By the time my appointment arrived, I had already done plenty of my own research on the many mystery health issues I was juggling. I told my new doctor that I thought I had Ehler’s Danlos Syndrome, a hypermobility disorder that can affect the connective tissue in your entire body.
I told her about reading a book on EDS and placing 32 sticky notes among the pages, one for each symptom that I recognized in myself. I told her about my sacral injury that didn’t get better despite everyone telling me it would. I told her about manipulating my body and discovering that my feet and ankles collapse when I put weight on them and that my whole legs turn inward when I stand, and when I re-read the book, I saw a picture of someone with feet, ankles, and legs that looked just like mine do. I told her about how my friends make fun of me for the massive quantities of salt I put on my food, and how the book said that the recommended treatment for EDS related cardiovascular problems was increased salt intake. I told her about getting fillings as a teenager and squirming away as they drilled on my very much not numb teeth and reading in the book that people with EDS metabolize lidocaine faster than average and generally consider trips to the dentist as torture. I gave her my laundry list of places that I had pain, starting at the top of my body with ice pick headaches and ending with my feet that burned and stabbed when I stood on them at work for hours.
After listening to my pitch, the doctor had me stand up and poked and prodded me in my hips and legs, occasionally asking, “does this hurt?” I was wearing thick jeans over leggings so I barely felt anything. “Do you run?” she asked. I thought she was joking but when I saw she wasn’t, I just said, “No, I can’t.” She looked confused. She asked if I did this hip stretch like so and I said, “No, I can’t.” I attempted the stretch and showed her my very limited range of motion. She looked even more confused.

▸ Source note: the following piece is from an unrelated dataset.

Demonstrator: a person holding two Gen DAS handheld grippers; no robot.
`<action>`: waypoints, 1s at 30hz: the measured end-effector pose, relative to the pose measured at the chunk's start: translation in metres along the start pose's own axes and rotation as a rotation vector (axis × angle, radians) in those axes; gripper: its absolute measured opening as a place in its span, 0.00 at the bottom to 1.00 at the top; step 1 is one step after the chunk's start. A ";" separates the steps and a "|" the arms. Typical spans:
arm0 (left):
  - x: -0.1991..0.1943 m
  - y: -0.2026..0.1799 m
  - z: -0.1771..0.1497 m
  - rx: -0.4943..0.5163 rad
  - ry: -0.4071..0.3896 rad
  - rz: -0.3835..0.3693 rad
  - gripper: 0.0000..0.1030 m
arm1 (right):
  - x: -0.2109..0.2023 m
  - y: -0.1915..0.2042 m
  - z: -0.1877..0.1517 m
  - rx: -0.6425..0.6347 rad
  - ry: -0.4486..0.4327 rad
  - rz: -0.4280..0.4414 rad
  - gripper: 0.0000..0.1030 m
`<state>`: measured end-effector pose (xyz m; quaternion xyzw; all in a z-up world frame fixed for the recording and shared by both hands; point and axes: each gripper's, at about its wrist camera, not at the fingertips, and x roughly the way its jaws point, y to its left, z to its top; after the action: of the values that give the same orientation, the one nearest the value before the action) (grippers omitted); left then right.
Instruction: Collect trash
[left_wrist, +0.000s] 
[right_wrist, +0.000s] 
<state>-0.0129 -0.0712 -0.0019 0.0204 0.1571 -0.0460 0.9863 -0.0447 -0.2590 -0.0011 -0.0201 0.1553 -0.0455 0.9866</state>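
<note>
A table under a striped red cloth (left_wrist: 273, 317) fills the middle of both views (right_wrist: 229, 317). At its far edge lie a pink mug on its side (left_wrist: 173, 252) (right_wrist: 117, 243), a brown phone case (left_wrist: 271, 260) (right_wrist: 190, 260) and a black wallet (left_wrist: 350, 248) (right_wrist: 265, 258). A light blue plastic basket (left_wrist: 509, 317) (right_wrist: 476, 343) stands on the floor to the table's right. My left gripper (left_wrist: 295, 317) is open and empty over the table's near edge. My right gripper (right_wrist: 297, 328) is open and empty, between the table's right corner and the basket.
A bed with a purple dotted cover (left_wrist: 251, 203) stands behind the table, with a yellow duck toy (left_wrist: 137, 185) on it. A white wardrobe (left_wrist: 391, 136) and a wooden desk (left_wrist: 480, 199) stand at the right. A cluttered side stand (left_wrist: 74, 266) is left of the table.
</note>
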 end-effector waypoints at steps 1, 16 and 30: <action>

With little to no discussion of the source of my pain, she prescribed me a muscle relaxant and started to end the appointment. My heart sank. A muscle relaxant would not stop my joints from being unstable or help my sacrum get better any faster. It might even make me worse.
To her credit, the doctor noticed: “It seems like you’re disappointed. Was there something else you wanted to talk about?” I nodded and told her I had hoped for a more active and solution-seeking approach. I had been symptom managing for months. I wanted to finally get to the bottom of my health problems.
My therapist had warned me that I should prepare myself for push-back on my self-diagnosis. Doctors rarely take kindly to patients diagnosing themselves. I was prepared for disagreement, prepared for less interesting theories, prepared for testing and investigation before confirmation.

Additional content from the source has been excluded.